We request that CMS revise its interpretation that the change is simply a clarification of existing policy, as the proposed changes to Section 433.51 are not an accurate reflection of the statutory language and runs contrary to prior CMS interpretations. We also request that CMS evaluate the impact of any change that would restrict the use of IGTs on access and quality of care for Medicaid beneficiaries.
To Reduce Oversight Risk, Modify Existing Guidance Rather than Create New Regulations
Rather than changing historic limits to Medicaid practitioner supplemental payments under Section 447.406, CMS should update its current fee-for-service guidance. Oversight risks can be addressed sooner through updates and be less disruptive to Medicaid beneficiaries. For example, the guidance could address proper weighting of commercial rates by utilization, practitioner types, and facility vs non-facility settings. Transparency can also be promoted faster through guidance updates, such as a requiring random sampling of the base commercial rates used in the upper payment limit models by requesting additional explanation of benefit documents (E0Bs) and using larger sample sizes. Together these updates (or similar updates) would allow for additional transparency of commercial payment data and standardization of ACR calculations, thereby reducing oversight risk.
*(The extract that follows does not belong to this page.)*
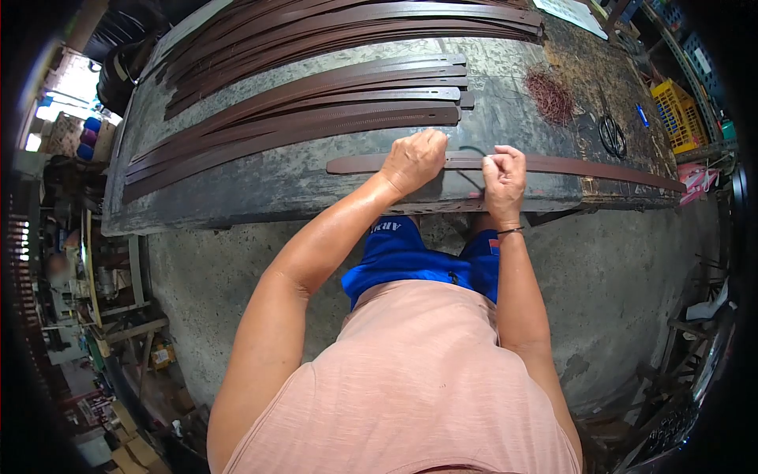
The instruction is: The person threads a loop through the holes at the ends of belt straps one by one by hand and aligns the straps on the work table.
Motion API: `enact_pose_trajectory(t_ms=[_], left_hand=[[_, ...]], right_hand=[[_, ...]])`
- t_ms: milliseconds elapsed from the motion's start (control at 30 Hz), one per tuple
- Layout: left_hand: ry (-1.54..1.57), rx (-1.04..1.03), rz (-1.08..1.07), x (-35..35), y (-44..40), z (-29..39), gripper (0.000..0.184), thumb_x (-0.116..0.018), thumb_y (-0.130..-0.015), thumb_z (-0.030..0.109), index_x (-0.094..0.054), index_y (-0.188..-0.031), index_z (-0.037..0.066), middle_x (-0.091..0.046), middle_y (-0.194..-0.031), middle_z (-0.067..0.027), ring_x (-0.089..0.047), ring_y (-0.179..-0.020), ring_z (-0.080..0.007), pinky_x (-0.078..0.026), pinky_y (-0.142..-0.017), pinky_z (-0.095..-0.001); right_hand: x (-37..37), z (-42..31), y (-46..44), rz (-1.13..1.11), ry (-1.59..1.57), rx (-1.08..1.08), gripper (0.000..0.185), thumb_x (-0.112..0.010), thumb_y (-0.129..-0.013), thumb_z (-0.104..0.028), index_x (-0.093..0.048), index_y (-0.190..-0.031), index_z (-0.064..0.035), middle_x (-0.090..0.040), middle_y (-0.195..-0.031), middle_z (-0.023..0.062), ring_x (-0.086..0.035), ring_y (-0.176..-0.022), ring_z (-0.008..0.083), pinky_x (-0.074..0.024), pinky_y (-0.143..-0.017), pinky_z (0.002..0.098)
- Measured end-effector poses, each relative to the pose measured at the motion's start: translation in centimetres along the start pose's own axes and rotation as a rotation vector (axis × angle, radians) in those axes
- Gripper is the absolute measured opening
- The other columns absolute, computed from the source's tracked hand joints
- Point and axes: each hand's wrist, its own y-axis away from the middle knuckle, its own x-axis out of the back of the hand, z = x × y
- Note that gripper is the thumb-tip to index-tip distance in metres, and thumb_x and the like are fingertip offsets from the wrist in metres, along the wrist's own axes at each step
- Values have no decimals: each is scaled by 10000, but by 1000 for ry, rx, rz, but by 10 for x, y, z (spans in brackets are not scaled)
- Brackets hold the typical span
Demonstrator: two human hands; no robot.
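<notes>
A single long brown strap lies along the near edge of the worktable, its rounded end to the left. My left hand is closed over the strap; its fingertips are hidden under the hand. Just to the right, my right hand has its fingers curled together at the strap, and what they pinch is too small to make out. Between the two hands a short stretch of strap shows, with a slot in it. A dark thin curved piece shows behind that stretch.
Beyond the hands lie a group of brown straps and a larger pile at the back. To the right are a tangle of reddish strands, black scissors, a blue pen and a yellow crate.
</notes>
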Motion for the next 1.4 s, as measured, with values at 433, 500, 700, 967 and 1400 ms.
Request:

CMS should also work with States to identify other parameters and best practices that should be added to the guidance. We recommend the guidance be updated and a new evaluation of oversight risk be conducted before eliminating, via new regulations, states ability to use average commercial rates as the upper payment limit.
Thank you for your consideration of these comments. We look forward to working with the agency to explore reasonable transparency measures to ensure accountability in Medicaid state financing and payment policies.